DATA BELOW

=== Section Start ===

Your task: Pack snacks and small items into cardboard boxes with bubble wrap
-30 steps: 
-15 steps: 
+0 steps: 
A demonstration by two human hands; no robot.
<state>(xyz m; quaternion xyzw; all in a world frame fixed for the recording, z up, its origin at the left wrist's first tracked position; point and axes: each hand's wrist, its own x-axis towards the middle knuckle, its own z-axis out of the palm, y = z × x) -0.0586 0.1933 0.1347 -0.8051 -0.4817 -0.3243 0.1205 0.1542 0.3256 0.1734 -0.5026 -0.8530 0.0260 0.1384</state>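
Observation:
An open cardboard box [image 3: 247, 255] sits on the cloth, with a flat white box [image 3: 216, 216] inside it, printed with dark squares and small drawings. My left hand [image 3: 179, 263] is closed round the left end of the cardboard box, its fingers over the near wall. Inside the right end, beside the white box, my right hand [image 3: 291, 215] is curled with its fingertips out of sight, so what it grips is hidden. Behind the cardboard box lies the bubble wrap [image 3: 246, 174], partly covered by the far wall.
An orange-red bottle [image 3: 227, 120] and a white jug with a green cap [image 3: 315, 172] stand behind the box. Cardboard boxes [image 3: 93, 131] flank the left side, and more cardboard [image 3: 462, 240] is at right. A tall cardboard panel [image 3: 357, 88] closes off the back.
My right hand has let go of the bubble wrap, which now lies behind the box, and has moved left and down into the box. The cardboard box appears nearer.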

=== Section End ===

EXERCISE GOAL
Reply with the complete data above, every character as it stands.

RESULT BELOW
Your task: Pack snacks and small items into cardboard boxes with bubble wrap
-30 steps: 
-15 steps: 
+0 steps: 
A demonstration by two human hands; no robot.
<state>(xyz m; quaternion xyzw; all in a world frame fixed for the recording, z up, its origin at the left wrist's first tracked position; point and axes: each hand's wrist, its own x-axis towards the middle knuckle, its own z-axis out of the palm, y = z × x) -0.0586 0.1933 0.1347 -0.8051 -0.4817 -0.3243 0.1205 0.1542 0.3256 0.1734 -0.5026 -0.8530 0.0260 0.1384</state>
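Observation:
An open cardboard box [image 3: 247, 255] sits on the cloth, with a flat white box [image 3: 216, 216] inside it, printed with dark squares and small drawings. My left hand [image 3: 179, 263] is closed round the left end of the cardboard box, its fingers over the near wall. Inside the right end, beside the white box, my right hand [image 3: 291, 215] is curled with its fingertips out of sight, so what it grips is hidden. Behind the cardboard box lies the bubble wrap [image 3: 246, 174], partly covered by the far wall.
An orange-red bottle [image 3: 227, 120] and a white jug with a green cap [image 3: 315, 172] stand behind the box. Cardboard boxes [image 3: 93, 131] flank the left side, and more cardboard [image 3: 462, 240] is at right. A tall cardboard panel [image 3: 357, 88] closes off the back.
My right hand has let go of the bubble wrap, which now lies behind the box, and has moved left and down into the box. The cardboard box appears nearer.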

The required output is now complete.